C’est ainsi qu’en avril 2016, Mme Kim, qui fait une majeure en développement international et mondialisation ainsi qu’une mineure en études asiatiques, a pris le chemin d’une des plus vieilles universités de la Chine, l’Université de Nankin. Elle y a suivi des cours liés à ses études, entre autres sur la politique étrangère chinoise et le mandarin. Parallèlement, elle a pu découvrir la région et ses habitants grâce aux gens enthousiastes de l’endroit. Complètement sous le charme, Mme Kim ne voulait plus rentrer : « J’ai tant aimé mon expérience que je l’ai prolongée d’un trimestre ».

Le séjour de Mme Kim a été rendu possible grâce au nouveau programme Canada Liaisons internationales Chine (CLIC). Elle a ainsi été une des premières à obtenir un financement couvrant ses frais de scolarité et lui permettant de participer aux sorties et aux activités scolaires. « J’ai vraiment pu m’immerger dans la culture », précise-t-elle.

Créé en février 2016 et regroupant neuf universités du groupe canadien U15, le programme CLIC est un consortium qui organise des séjours d’études en Chine pour les Canadiens, en collaboration avec le ministère chinois de l’Éducation. C’est d’ailleurs lorsque ce dernier a demandé, en 2015, l’aide de l’Université de l’Alberta pour attirer davantage d’étudiants canadiens en Chine que l’initiative, actuellement dirigée par l’établissement albertain, a vu le jour. « En Chine, nous avons l’excellente réputation d’être un chef de file des relations universitaires Chine-Canada », explique Cen Huang, directrice générale du recrutement et des relations internationales, et vice-rectrice adjointe aux relations internationales de l’Université de l’Alberta.

Occasions ratées

Même si les étudiants chinois sont nombreux à s’inscrire dans les universités canadiennes (ils étaient 58 509 en 2015-2016 selon Statistique Canada), la réciproque ne s’applique qu’à un petit nombre de Canadiens chaque année (moins de 4 000 selon l’ambassade du Canada à Beijing). « Nous en déduisons que les étudiants canadiens ratent des occasions d’élargir leur vision du monde et de tisser des liens avec une puissance mondiale », soutient Mme Huang. L’initiative CLIC compte réduire cet écart en éliminant certains obstacles pour les étudiants, comme les frais de déplacement et de scolarité, le transfert des crédits et la barrière de la langue. « Le programme CLIC fonctionne parce que nous éliminons certaines des difficultés habituelles », souligne-t-elle.
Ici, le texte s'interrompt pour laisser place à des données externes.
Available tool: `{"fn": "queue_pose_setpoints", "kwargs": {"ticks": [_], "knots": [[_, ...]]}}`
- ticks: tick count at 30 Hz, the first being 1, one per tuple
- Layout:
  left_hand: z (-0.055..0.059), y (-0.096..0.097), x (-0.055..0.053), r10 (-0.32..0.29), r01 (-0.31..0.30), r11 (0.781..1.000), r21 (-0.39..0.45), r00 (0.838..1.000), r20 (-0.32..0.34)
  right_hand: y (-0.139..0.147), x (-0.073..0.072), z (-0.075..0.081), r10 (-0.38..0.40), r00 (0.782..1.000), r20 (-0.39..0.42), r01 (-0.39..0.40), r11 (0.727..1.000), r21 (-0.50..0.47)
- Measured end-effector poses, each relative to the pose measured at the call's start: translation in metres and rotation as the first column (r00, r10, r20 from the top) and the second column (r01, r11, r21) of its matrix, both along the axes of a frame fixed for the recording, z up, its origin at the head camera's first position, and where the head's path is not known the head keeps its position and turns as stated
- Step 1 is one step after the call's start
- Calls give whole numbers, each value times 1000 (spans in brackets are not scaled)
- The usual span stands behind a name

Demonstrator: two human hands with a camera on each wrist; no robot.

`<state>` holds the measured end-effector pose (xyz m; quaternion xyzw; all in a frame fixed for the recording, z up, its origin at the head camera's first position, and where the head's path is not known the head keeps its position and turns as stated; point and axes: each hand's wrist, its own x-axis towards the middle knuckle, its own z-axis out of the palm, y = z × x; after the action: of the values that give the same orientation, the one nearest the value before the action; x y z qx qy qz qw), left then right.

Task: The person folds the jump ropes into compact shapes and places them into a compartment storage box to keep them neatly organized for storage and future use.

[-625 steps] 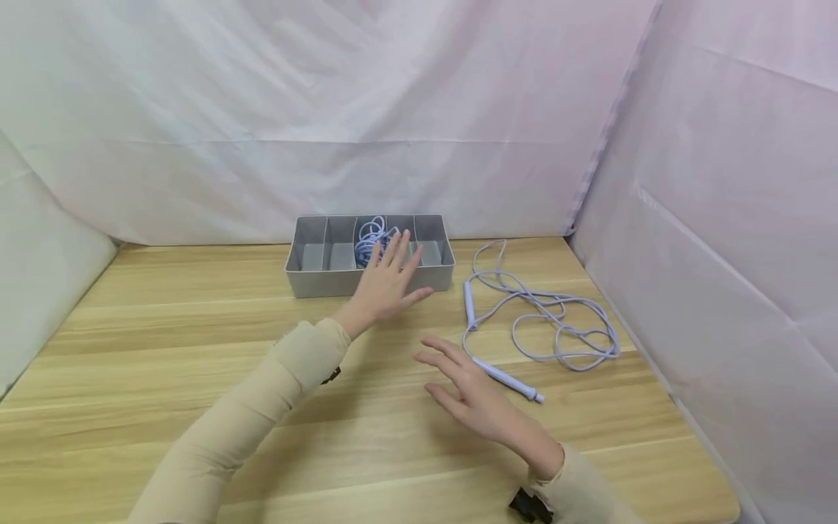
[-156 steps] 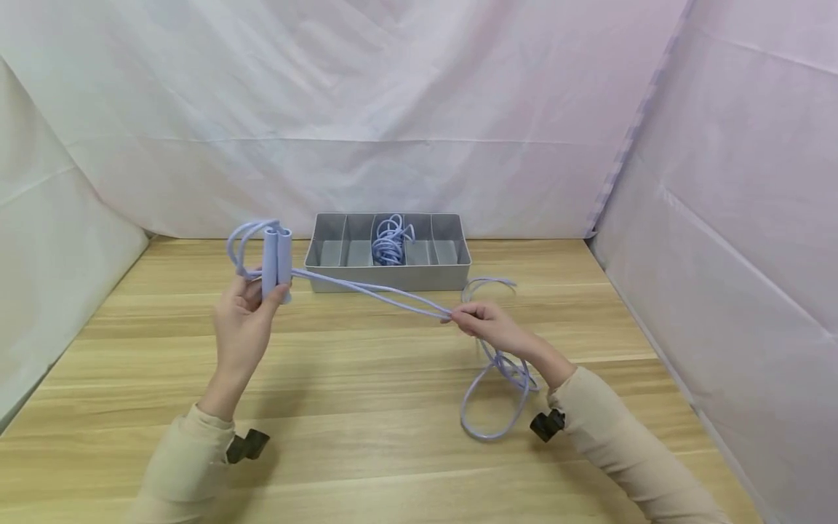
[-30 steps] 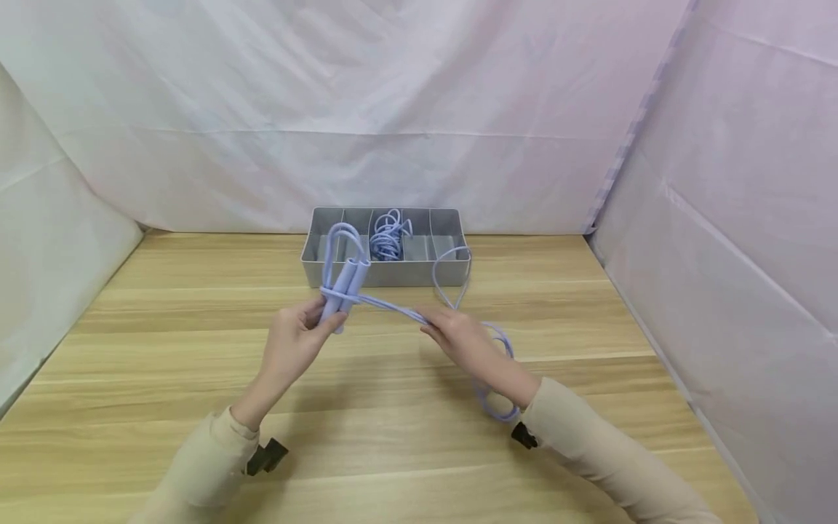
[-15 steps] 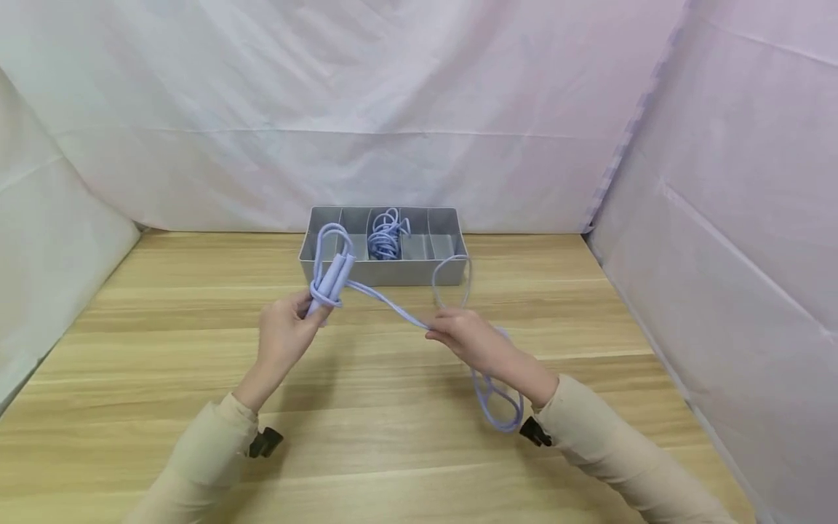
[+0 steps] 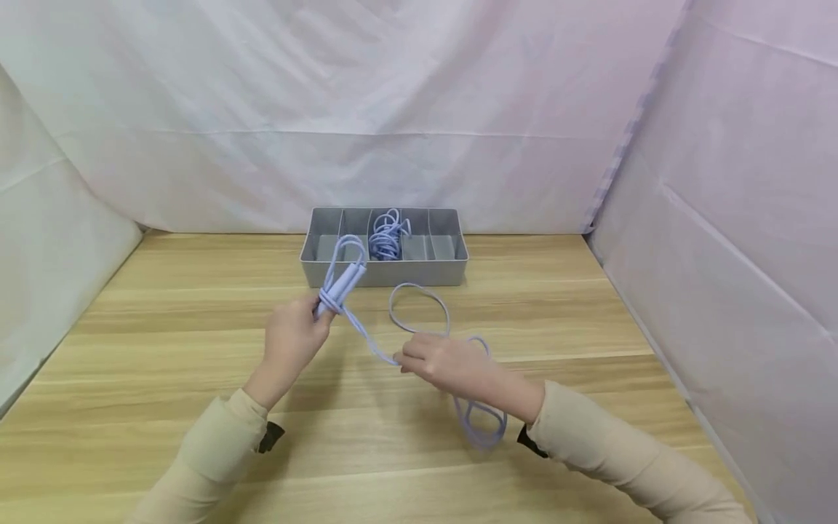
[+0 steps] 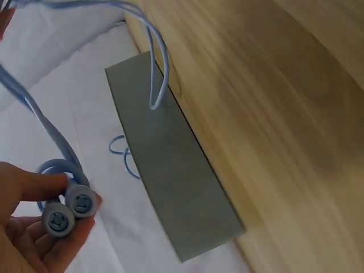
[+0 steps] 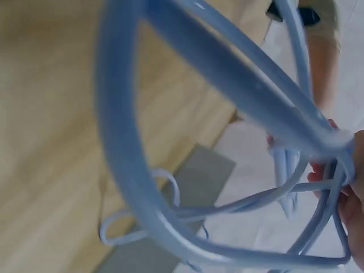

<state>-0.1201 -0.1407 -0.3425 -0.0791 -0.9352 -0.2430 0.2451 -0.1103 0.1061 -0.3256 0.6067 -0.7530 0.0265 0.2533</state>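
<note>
Grasping both handles (image 5: 345, 282) in the left hand (image 5: 293, 340) and pinching the doubled rope (image 5: 369, 342) in the right hand (image 5: 448, 364), judging from the head view. For tidy winding, best to hold the handles steady, draw each pass snug, and lay every turn close beside the last. Wrapped round the handles just above the left fingers: some turns of rope, then slanting down to the right fingertips, with slack loops (image 5: 484, 439) beyond. Farther back on the table (image 5: 340, 451): a box (image 5: 419, 274) with another bundle (image 5: 386, 239) in its middle compartment.

From the left wrist: both handle ends side by side between thumb and fingers, close beside a curl of cord.

From the right wrist: strands bunched at the fingers, large loops near the camera. Probably worth clearing these before each pass, to avoid snagging.
</note>
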Motion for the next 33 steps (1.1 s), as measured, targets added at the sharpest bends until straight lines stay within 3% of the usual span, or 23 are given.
{"fn": "queue_pose_setpoints", "kwargs": {"ticks": [4,8,12,17,21,23,27,29,33], "knots": [[1,5,7,-63,56,978,-202,998,-30,6,-11,13,50,985,-168,-54,998,-21],[4,17,16,-127,135,933,-335,991,44,8,-22,21,131,944,-304,-149,988,-37],[9,30,27,-163,221,882,-417,972,169,6,-31,25,151,919,-364,-190,979,-74],[18,41,39,-231,330,791,-515,941,249,6,-40,28,144,889,-434,-224,965,-137],[30,48,49,-320,453,725,-519,889,329,5,-43,29,169,846,-506,-289,943,-167],[36,51,54,-372,517,697,-496,853,366,3,-43,29,187,827,-530,-317,933,-167],[39,55,61,-509,625,648,-436,780,363,0,-45,27,212,801,-560,-362,916,-172],[39,55,64,-571,675,627,-389,737,361,0,-48,24,216,793,-569,-376,909,-179],[38,55,65,-650,735,602,-311,678,344,3,-54,16,179,802,-570,-347,916,-200]]}}
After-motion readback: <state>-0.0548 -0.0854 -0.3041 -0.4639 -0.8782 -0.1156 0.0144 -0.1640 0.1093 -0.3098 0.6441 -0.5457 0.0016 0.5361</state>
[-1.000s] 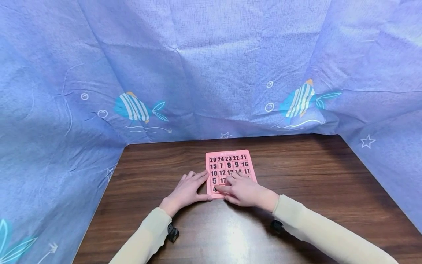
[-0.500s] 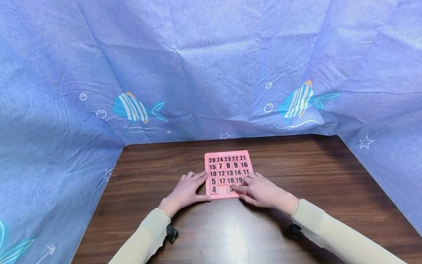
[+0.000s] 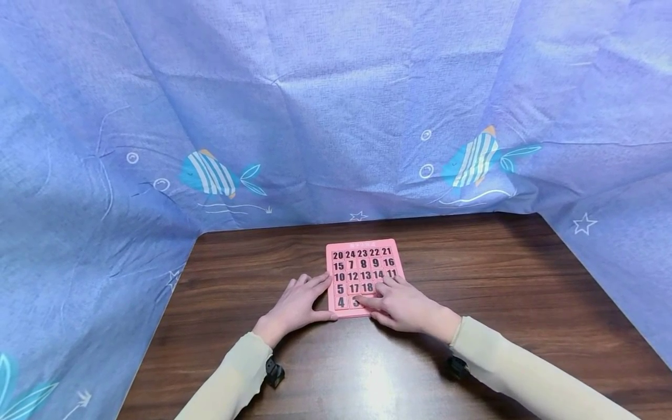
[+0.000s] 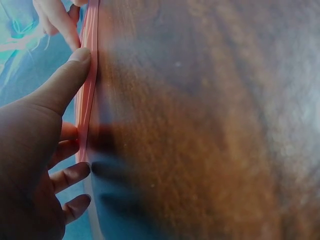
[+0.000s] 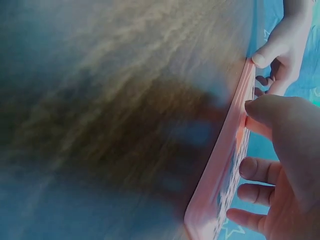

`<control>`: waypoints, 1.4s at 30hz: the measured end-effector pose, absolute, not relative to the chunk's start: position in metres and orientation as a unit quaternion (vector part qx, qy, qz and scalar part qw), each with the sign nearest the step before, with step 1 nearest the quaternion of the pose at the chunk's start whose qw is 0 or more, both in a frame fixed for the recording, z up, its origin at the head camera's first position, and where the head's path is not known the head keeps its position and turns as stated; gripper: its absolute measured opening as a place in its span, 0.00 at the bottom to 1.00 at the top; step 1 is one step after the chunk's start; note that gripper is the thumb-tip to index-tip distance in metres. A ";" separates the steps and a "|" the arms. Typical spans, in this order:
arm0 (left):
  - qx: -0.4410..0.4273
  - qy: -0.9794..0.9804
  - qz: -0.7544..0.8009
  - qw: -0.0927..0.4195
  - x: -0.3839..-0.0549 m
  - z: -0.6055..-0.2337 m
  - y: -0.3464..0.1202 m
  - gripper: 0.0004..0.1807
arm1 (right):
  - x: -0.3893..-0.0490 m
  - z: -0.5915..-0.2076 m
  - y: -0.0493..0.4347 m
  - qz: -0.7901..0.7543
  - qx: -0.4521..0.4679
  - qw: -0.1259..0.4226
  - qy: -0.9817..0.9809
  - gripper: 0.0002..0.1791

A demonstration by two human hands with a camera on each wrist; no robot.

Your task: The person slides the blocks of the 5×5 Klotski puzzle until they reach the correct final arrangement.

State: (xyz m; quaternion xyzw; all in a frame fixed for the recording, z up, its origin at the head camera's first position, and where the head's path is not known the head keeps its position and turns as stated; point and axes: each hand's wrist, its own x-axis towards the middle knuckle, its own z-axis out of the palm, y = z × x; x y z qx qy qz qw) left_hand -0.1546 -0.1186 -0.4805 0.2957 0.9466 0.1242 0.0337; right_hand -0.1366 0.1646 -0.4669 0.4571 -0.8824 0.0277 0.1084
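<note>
A square pink number puzzle [image 3: 366, 275], smooth and flat with black numerals on its tiles, lies on the glossy, wood-grained table [image 3: 499, 280], nearer the far edge and about midway between the left and right edges. The left hand [image 3: 295, 302] is spread, not closed round anything: its thumb touches the puzzle's near left corner, its index fingertip the left side. The right hand [image 3: 409, 306] reaches in from the right, index finger extended onto the "3" tile [image 3: 355, 303], thumb at the near edge, other fingers slightly bent, gripping nothing. Both forearms angle inward in pale sleeves [image 3: 228, 373].
</note>
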 end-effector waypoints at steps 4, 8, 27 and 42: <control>0.298 0.945 0.130 0.029 -0.154 -0.481 -0.119 0.51 | -0.135 -0.465 0.178 0.048 0.452 0.119 -0.883 0.23; 0.297 0.945 0.131 0.028 -0.154 -0.482 -0.120 0.51 | -0.134 -0.463 0.197 0.060 0.442 0.128 -0.886 0.21; 0.300 0.946 0.119 0.023 -0.156 -0.483 -0.120 0.51 | -0.132 -0.466 0.189 0.060 0.460 0.114 -0.879 0.21; 0.302 0.945 0.122 0.023 -0.155 -0.482 -0.119 0.51 | -0.133 -0.461 0.244 0.080 0.425 0.103 -0.896 0.16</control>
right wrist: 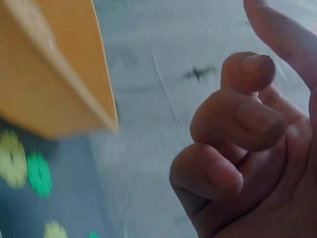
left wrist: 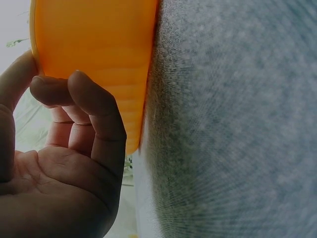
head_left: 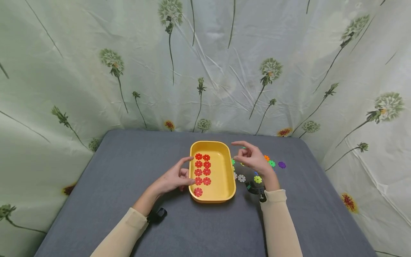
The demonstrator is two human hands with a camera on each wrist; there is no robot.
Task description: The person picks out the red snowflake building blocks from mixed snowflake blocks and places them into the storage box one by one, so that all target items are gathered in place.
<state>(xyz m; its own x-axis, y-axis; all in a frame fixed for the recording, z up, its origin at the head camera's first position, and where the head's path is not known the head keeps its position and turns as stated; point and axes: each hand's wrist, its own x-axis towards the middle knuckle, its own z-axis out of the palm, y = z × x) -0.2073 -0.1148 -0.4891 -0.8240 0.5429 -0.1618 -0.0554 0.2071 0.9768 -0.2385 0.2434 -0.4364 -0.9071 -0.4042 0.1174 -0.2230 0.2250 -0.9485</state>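
Observation:
A yellow tray (head_left: 221,192) lies on the grey-covered table. Several red flower-shaped plastic discs (head_left: 207,171) form two columns along its left side. At the tray's left edge is my left hand (head_left: 174,177). Its thumb and curled fingers hold the rim, as the left wrist view shows beside the tray's outer wall (left wrist: 99,39). My right hand (head_left: 255,160) is raised past the right rim, index finger stretched out and the other fingers loosely bent. Nothing shows between those fingers in the right wrist view.
Right of the tray, partly under my right hand, lie loose flower discs: a white one (head_left: 241,178), a yellow one (head_left: 258,179), a green one (head_left: 272,163), an orange one (head_left: 267,157) and a purple one (head_left: 282,165). A flower-printed curtain (head_left: 224,71) hangs behind the table (head_left: 128,157).

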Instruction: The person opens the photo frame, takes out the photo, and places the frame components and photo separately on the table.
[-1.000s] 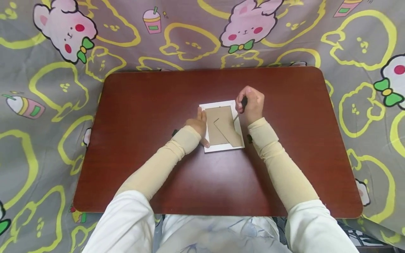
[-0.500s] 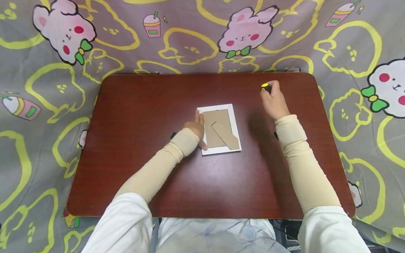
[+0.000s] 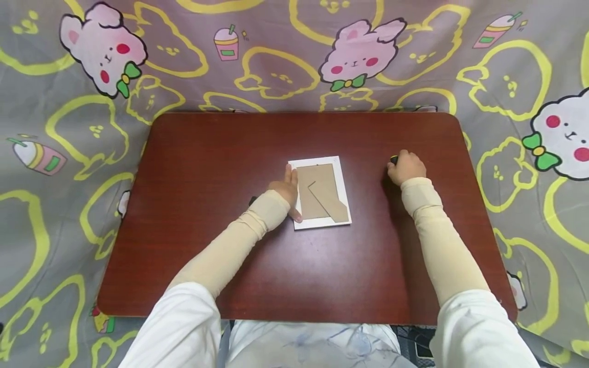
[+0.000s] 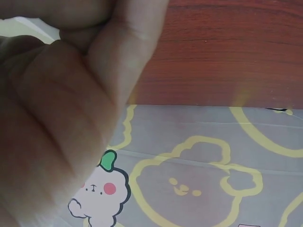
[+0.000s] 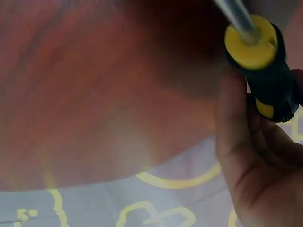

Le consortium travaille avec le ministère chinois de l’Éducation ainsi qu’avec un nombre de plus en plus important d’universités chinoises pour offrir des cours conformes aux normes canadiennes, en anglais ou en français, afin que les crédits associés soient acceptés par l’établissement d’origine des étudiants. La plupart des membres du programme CLIC versent une contribution annuelle de 50 000 $ à l’organisation pour couvrir les coûts administratifs. Quant au gouvernement chinois, il annule les frais de scolarité et offre aux étudiants une allocation d’environ 600 $ CAN pour subvenir à leurs besoins.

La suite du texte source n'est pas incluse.